I know I dodged your question a little bit, but I think the spirit of your question was “What should leadership know?” I know my colleagues have an opinion as to what they would want their senior leadership to know, so hopefully I’ve helped frame it in context.

Necessary: I would add that company CEOs or CFOs may view tax departments as compliance shops or cost centers. However, a great tax leader will insist on running an effective and efficient tax department focused on bringing tax benefits to the company’s bottom line. Only when a tax department is capable under the company technology standards to utilize the technology that makes the function the most efficient and effective can tax bring above- and below-the-line savings to the company. Otherwise, your tax function will be absorbed with the compliance side, in complying with all the rules and regulations. I think most CEOs and CFOs would prefer a department to add financial value to the company.

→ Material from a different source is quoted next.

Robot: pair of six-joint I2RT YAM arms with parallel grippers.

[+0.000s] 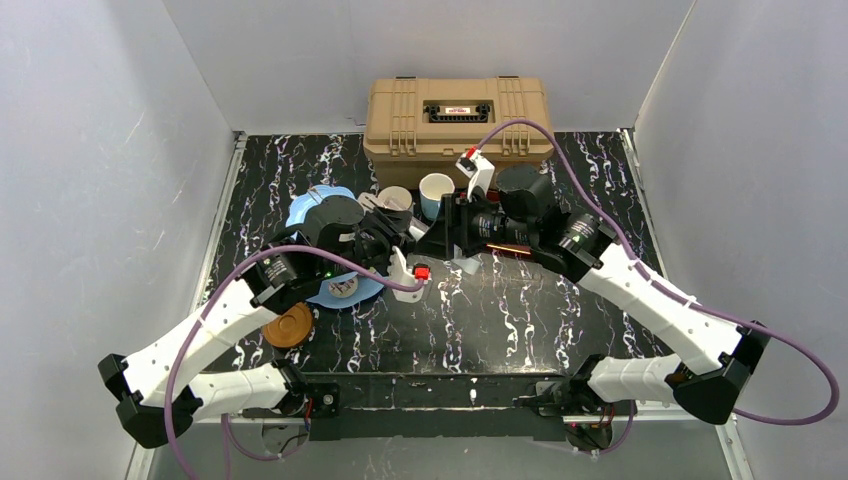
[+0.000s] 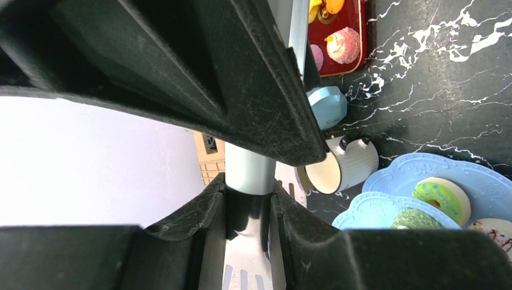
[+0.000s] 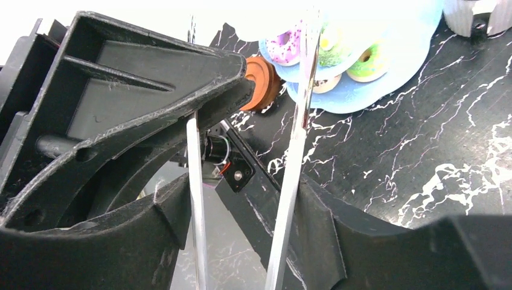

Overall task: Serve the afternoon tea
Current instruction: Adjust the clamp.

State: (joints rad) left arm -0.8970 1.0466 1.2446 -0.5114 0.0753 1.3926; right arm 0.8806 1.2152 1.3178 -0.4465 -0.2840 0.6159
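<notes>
The right gripper (image 3: 244, 190) stands partway apart with the two thin arms of the metal tongs (image 3: 296, 139) running between its fingers, each arm lying against a finger's inner face, so it grips the tongs by their sides. The arms point toward the light-blue cake stand (image 3: 362, 96), and their tips reach its edge in the right wrist view, beside a pink donut (image 3: 284, 48) and a green donut (image 3: 368, 63) lying on the tiers. The left gripper (image 2: 247, 193) hangs above the stand, narrowed and clamped on a pale-blue handle (image 2: 247, 172) that ends in a slotted metal part near the palm; whether this piece belongs to the tongs cannot be told. Just behind the stand, on the side away from the arm bases, the white mug (image 1: 395, 199) and the light-blue mug (image 1: 436, 190) stand next to each other, mouths up. A round brown saucer (image 1: 290, 326) lies just beside the stand's near edge. Past the mugs from the stand, the left wrist view shows part of the dark-red tray (image 2: 362, 36) with a pink toy cake (image 2: 344, 45) on it. Farther behind the stand, at the back wall, sits the tan toolbox (image 1: 457, 115), lid closed. All of it rests on the black marbled table (image 1: 520, 310).
</notes>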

Perez: I think touching on two key drivers from the tax perspective—the compliance side of the house and the operations of the tax team members to deal with all those demands, both external, legislative, and internal, business changes, merger and acquisition activity, and so on—I would put an emphasis on getting the right folks in place, with a background that can deal with those types of new demands. It is a matter of technical and systems skills; it may be reporting, change management, or a general IT background—skills beyond a traditional tax profile. In a way, we are in a transition period right now, with quite a number of demands, as far as the legislation that I mentioned coming out of governments that will require a different level of expertise and skills. Traditionally, you needed an accounting, economic, or legal background to understand what the government was asking for in the legislation, but now you have another facet, in that you need people who can understand, for example, what the technical specifications of a given XML data requirement are. This is not necessarily a replacement of the traditional roles; it is an augmentation of the traditional tax roles. Whether transfer pricing and upcoming BEPS, indirect tax compliance and electronic invoicing, or general compliance and electronic records requirements, a team needs to account for both the tax and the technical demands faced going forward. With standard audit file for tax, while it may be called a standard, it is not necessarily so when looking at the particulars of the legislation country by country. They may be asking for different sets of data when you look at the specifics. I guess an emphasis I would put forward for the leadership of a company, up and down the management chain, is that you need to have the right folks in place who can deal with these new demands. Internally, it is kind of the same, getting the right folks in place as Stephen and Kelly alluded to.

However, there are also projects you can take advantage of going at a multinational corporation, and you need the right people in place to get things working from a tax perspective, to make things more efficient for your tax department, if possible. Then, on top of that, as we discussed, enabling third-party software or providing some other solution that would make your tax department more efficient than they were. We tend to see tax team members handle things in Excel, Access, or maybe SharePoint, but be limited in what they are able to do because they have a limited set of tools, skills, or background, let alone the time to step back from their day-to-day responsibilities. There is a need for individuals with certain technical skills, not historically in tax, who can introduce new technologies, make the process even more efficient and productive, with potential cost reductions, and generally augment the capabilities of the tax department. It is an entirely new era where electronic records requirements are a force reshaping traditional tax roles, the operations of the tax departments themselves, and their role in the corporation, presenting new challenges, but also new opportunities.